"Good!" they said; "but on an instrument of what sort? 'Swiss' for women and children; ordinary 'Americas' for men; 'Skeleton Americas' for heroes."
"I will choose the last," I said; for if I do anything at all I like to do it passing well, and with the best of tools.
There was no lack of willing teachers to illustrate for me the true posture—ventre à terre, and to show me how I should go armed as to my Alpine boots with spiked rakes screwed to the forefront of my sole for the better negotiation of sharp angles on the side of a ravine.
One may add that if a pine-tree, or a telegraph post, or an ascending hay-sleigh opposes your career, you learn by the simple interposition of your head to save the delicate machinery of the toboggan from brutalization. It may be that by inadvertence you have attained an impetus so terrific that you overtake a walking horse in possession of the path. Once again your headpiece will protect the instrument from the fiery choler of the beast's hind hoof. After some two miles of fortuitous descent, diversified by such checks as I have here shadowed forth, you will be rounding the final corner at a pointed angle of 45°, travelling perhaps several miles per hour, when a large beer-cart with an upward tendency will dispute the road. Then the banked snow shall be your pall, and your requiescat shall be rendered by the local teamster in German of a bastard order.
Nor is this all. To the beetling edge of the descent you will first have been conveyed by an impetuous zwei-spänner, thoughtlessly gay with bells and feathers. Twenty-five candidates having urged their claims for the five seats, some will have need to be content to trail behind on their toboggans. As one wanting in experience, you will have the last place assigned to you, or else the last but one, with a casual riderless machine at the tail-end to give you an unholy spasm as it swings off the track round the corners. At intervals, while your pensive mind is absorbed upon the maintenance of a happy equilibrium, rendered strangely-difficult by the ruthless speed of the sleigh, some two or perhaps three of the tailing-party will fall off in front. The sharp contact of several raked boots with your open countenance draws your attention to the altered condition of things. Over the mangled bodies of friend and foe you are carried forward. The sleigh is tardily arrested, and your innocent head becomes the recipient of fearless abuse.
Or again, from some mountain-hut upon the route issues forth a gross and even elephantine dog, born of unhallowed union between a wolfhound and an evilly-bred St. Bernard. Foiled in his attack upon the head of the caravan he revenges himself upon the outstretched leg of the hindmost. The lacerated calf will be your own.
This is well enough in open daylight, and when you are swathed in buskins from heel to hip, and your rakes are good for retaliation. But in doubtful moonlight with the air at 15° below zero, as you toboggan back to your hostelry in the valley from a fancy dress ball, where you have simulated Hamlet in black silk tights and pumps, the humour lies purely on the side of the dog.
But apart from the lower animal nature, in this barbaric sport you are never confident of your dearest friends. Thus, we had been a pleasant and hilarious party at the international bal masqué: the ardour of the stirrup-cup was still upon us as we attained the brow of the decline. By a happy inspiration I had proposed that my friend Mr. Stark Munro, being a heavy-weight and disguised as a Völsunga Saga, should proceed in the van to clear any incidental drift or desultory avalanche. He disappeared headlong down the pine-forest track followed by the Ace of Clubs, a Sardinian Brigand, and a Tonsured Benedictine. All the costumes gained in picturesqueness from the Arctic background.

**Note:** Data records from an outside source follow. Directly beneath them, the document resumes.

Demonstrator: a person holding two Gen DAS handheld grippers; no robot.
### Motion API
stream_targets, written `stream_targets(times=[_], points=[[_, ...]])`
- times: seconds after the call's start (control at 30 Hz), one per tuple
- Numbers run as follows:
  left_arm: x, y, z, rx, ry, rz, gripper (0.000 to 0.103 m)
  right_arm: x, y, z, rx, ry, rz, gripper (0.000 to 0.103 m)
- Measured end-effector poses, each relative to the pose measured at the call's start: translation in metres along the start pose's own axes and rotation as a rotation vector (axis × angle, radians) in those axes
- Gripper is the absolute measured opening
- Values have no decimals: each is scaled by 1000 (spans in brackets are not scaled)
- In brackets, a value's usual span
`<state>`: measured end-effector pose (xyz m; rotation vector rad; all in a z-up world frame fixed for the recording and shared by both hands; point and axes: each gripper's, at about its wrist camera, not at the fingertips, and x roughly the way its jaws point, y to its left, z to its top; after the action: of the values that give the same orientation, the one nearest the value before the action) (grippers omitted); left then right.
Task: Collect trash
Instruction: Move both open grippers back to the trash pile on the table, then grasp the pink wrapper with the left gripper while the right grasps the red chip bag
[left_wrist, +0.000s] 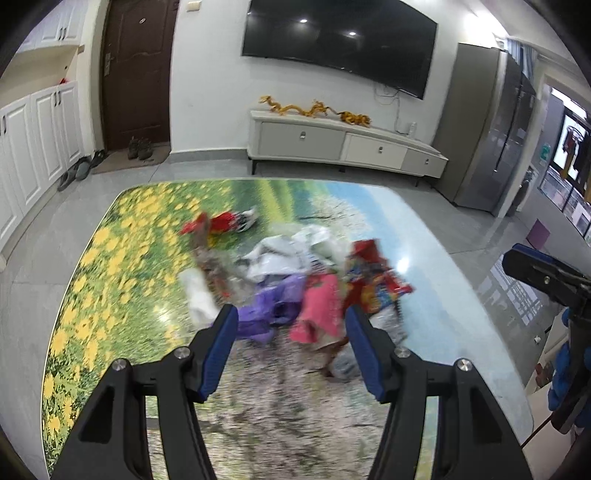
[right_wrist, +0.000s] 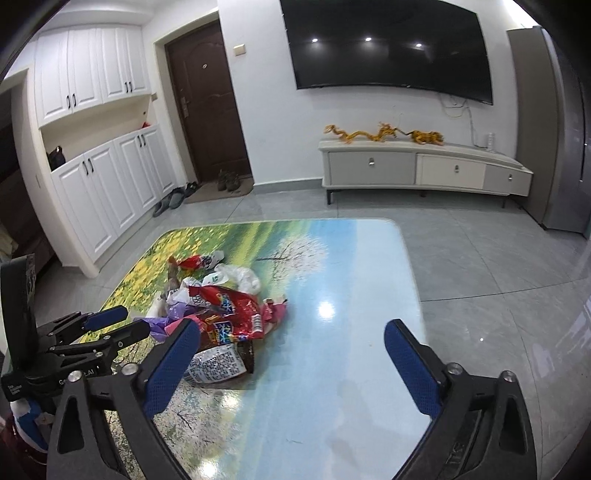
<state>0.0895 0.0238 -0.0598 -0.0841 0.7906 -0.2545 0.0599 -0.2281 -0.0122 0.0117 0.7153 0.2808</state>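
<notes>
Hovering over the table (right_wrist: 369, 258), my left gripper (left_wrist: 291, 325) and right gripper (right_wrist: 291, 343) both gape wide beside the trash pile (right_wrist: 221, 310) near its left edge.

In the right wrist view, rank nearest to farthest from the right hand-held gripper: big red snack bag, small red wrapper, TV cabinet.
From the right hand-held gripper:
1. big red snack bag, left, mid-table
2. small red wrapper, far left of table
3. TV cabinet, against the wall
</notes>
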Motion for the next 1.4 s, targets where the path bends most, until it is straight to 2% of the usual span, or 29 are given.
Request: stream_targets(times=[0.2,0.33,0.5,0.63,0.7,0.77,0.8,0.83,0.93,1.07,1.13,1.3,1.4], points=[[9,36,-16,-35,40,2,58,35,15,-9,-44,89,87,74],[15,48,-21,-72,70,-33,58,57,23,-14,-62,125,119,71],[20,40,-14,-81,79,-120,57,76,36,-2,-105,121,157,71],[28,20,-6,-62,92,-195,51,96,48,7,-158,128,175,63],[36,13,-3,-60,113,-217,45,109,51,8,-180,145,176,61],[40,8,-1,-57,125,-221,44,119,52,9,-190,165,174,58],[42,6,-1,-55,128,-220,44,122,51,9,-190,171,172,55],[43,5,0,-54,133,-219,44,124,50,9,-194,175,164,46],[48,1,1,-54,149,-225,44,123,40,7,-178,182,166,29],[62,-3,4,-76,184,-227,37,112,25,2,-137,170,185,20],[71,-5,5,-90,204,-215,32,106,19,1,-117,163,203,11],[69,-11,8,-106,196,-233,13,82,5,-2,-55,123,256,9],[59,-17,8,-103,179,-240,8,68,-2,-2,-11,94,285,9]])
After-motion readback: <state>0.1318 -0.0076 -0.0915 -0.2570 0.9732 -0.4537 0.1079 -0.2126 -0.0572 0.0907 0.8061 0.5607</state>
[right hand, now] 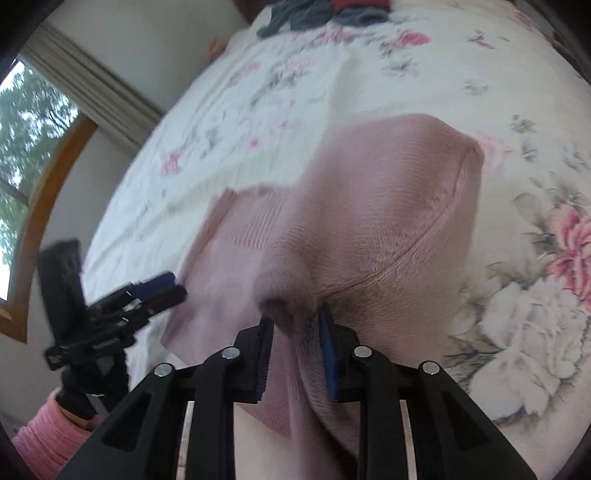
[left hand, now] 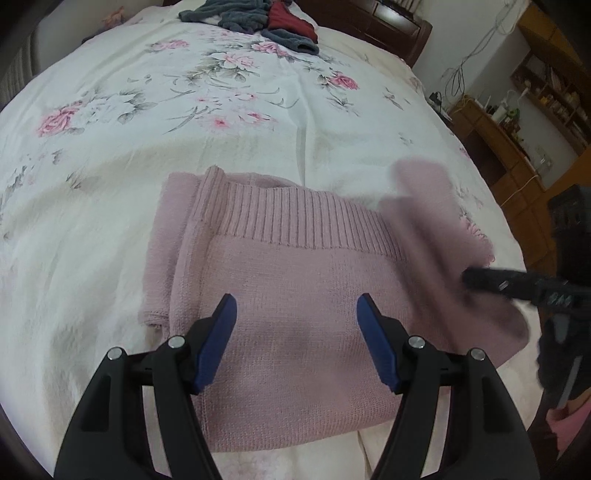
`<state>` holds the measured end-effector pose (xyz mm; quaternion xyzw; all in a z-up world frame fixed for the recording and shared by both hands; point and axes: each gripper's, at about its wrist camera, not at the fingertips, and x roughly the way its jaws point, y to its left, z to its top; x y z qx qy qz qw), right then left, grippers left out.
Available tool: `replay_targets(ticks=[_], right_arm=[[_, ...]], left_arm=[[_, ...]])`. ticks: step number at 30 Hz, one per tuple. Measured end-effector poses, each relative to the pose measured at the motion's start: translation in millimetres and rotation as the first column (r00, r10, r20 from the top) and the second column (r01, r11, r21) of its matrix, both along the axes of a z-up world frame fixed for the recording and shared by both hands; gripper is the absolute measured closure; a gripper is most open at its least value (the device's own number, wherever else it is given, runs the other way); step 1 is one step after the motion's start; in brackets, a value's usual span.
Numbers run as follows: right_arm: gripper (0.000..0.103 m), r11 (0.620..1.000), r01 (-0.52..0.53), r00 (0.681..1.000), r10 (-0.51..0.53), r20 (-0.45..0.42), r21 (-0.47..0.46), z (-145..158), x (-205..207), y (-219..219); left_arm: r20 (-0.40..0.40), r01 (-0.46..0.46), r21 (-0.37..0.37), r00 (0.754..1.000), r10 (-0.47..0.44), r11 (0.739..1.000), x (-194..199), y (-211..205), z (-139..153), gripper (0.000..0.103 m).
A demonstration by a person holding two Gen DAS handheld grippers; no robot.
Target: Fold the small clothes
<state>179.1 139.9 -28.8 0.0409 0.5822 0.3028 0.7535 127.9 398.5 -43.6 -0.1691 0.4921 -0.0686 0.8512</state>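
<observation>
Lying flat on white floral bedsheet (left hand: 110, 184): pink knitted sweater (left hand: 295, 288), ribbed band toward far end | L gripper (left hand: 296, 314) held above knit, jaws spread wide, nothing gripped | R gripper (right hand: 295, 325) clenched on pink sleeve fabric, lifted, blurred | grey and red clothes pile (left hand: 255, 18) seen at far end of bed

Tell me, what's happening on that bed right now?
Left gripper open, empty, above pink sweater. Right gripper shut on its lifted side. Grey and red clothes far off, nothing blocking.
</observation>
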Motion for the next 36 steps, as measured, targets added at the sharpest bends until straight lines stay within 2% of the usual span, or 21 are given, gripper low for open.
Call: replay_targets(ticks=[2,4,7,11,14,16,18,23,25,27,31,34,36], right_arm=[[0.069,1.0,-0.012,0.999,0.012,-0.045,0.001,-10.5,0.3,7.9],[0.057,0.999,-0.006,0.997,0.009,-0.08,0.035,-17.6,-0.6,10.2],[0.054,0.999,-0.016,0.998,0.019,-0.064,0.044,-16.0,-6.9,10.0],[0.051,0.989,0.02,0.996,-0.006,-0.094,0.147,-2.7,-8.6,-14.8],[0.05,0.982,0.063,0.996,-0.051,-0.07,0.18,15.8,-11.4,-43.0],[0.048,0.979,0.096,0.995,-0.09,-0.044,0.177,24.7,-15.2,-67.0],[0.044,0.978,0.128,0.992,-0.123,-0.038,0.165,25.9,-17.4,-86.6],[0.044,0.97,0.181,0.983,-0.173,-0.06,0.16,11.3,-24.8,-122.4],[0.044,0.967,0.19,0.981,-0.181,-0.065,0.17,5.5,-28.0,-131.4],[0.044,0.966,0.193,0.981,-0.185,-0.063,0.172,3.4,-30.2,-138.9],[0.044,0.964,0.196,0.98,-0.187,-0.065,0.179,-5.3,-32.5,-147.1],[0.044,0.961,0.204,0.978,-0.193,-0.075,0.188,-10.3,-31.4,-149.1],[0.044,0.959,0.209,0.977,-0.197,-0.08,0.193,-13.0,-30.5,-148.9]], left_arm=[[0.0,0.0,-0.01,1.0,0.0,1.0,-0.1,1.0,0.1,0.036],[-0.003,0.003,-0.029,1.0,-0.003,1.0,0.3,0.6,0.3,0.036],[-0.008,0.012,-0.089,1.0,-0.013,0.996,2.4,-2.5,1.1,0.036],[-0.011,0.036,-0.168,0.999,-0.038,0.985,8.2,-14.1,3.0,0.036],[-0.026,0.059,-0.264,0.997,-0.068,0.963,15.5,-29.5,2.2,0.034],[-0.044,0.076,-0.344,0.994,-0.097,0.936,23.0,-41.8,-1.8,0.033],[-0.079,0.072,-0.412,0.99,-0.114,0.908,33.7,-54.6,-11.6,0.033],[-0.158,0.045,-0.495,0.977,-0.141,0.868,62.0,-81.0,-38.3,0.033],[-0.18,0.042,-0.51,0.971,-0.155,0.859,72.3,-92.2,-47.5,0.033],[-0.199,0.036,-0.504,0.967,-0.157,0.863,80.3,-101.1,-54.8,0.033],[-0.201,0.063,-0.521,0.96,-0.194,0.851,86.8,-119.0,-58.7,0.036],[-0.202,0.081,-0.513,0.956,-0.212,0.855,91.0,-132.9,-61.2,0.044],[-0.205,0.077,-0.507,0.956,-0.207,0.859,93.4,-137.9,-64.6,0.058]])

The New Woman of the party, attired as Good Queen Bess, begged me to precede her, arguing that I should go faster on my Skeleton than she on her Swiss. I engaged to do so on the understanding that she should allow me seven minutes' start in case of eventualities, the course being usually done in some 5¾ minutes under happy conditions. She was to be succeeded by Antigone, the Spirit of the Engadine and the Mother of the Gracchi.
I do not greatly care to linger over the details of my descent. I had started gaily humming those Elizabethan lines, "Fain would I climb, but that I fear to fall,"—out of pure gallantry to Good Queen Bess who had given me a dainty little cow-bell as a favour at the cotillon; and I had been travelling cautiously for 8½ minutes, with my nose, no fewer than six fingers, and all the toes on each foot frostbitten, and a half-moon piece already gone out of my calf at the spot where it had attracted the notice of the St. Bernard wolf-hound, when, even as I was navigating a rotten bridge at a sharp turn, I heard a rushing sound out of the night behind me, and "Achtung!" (the terrible warning-note of the tobogganer) rang in my stricken ear.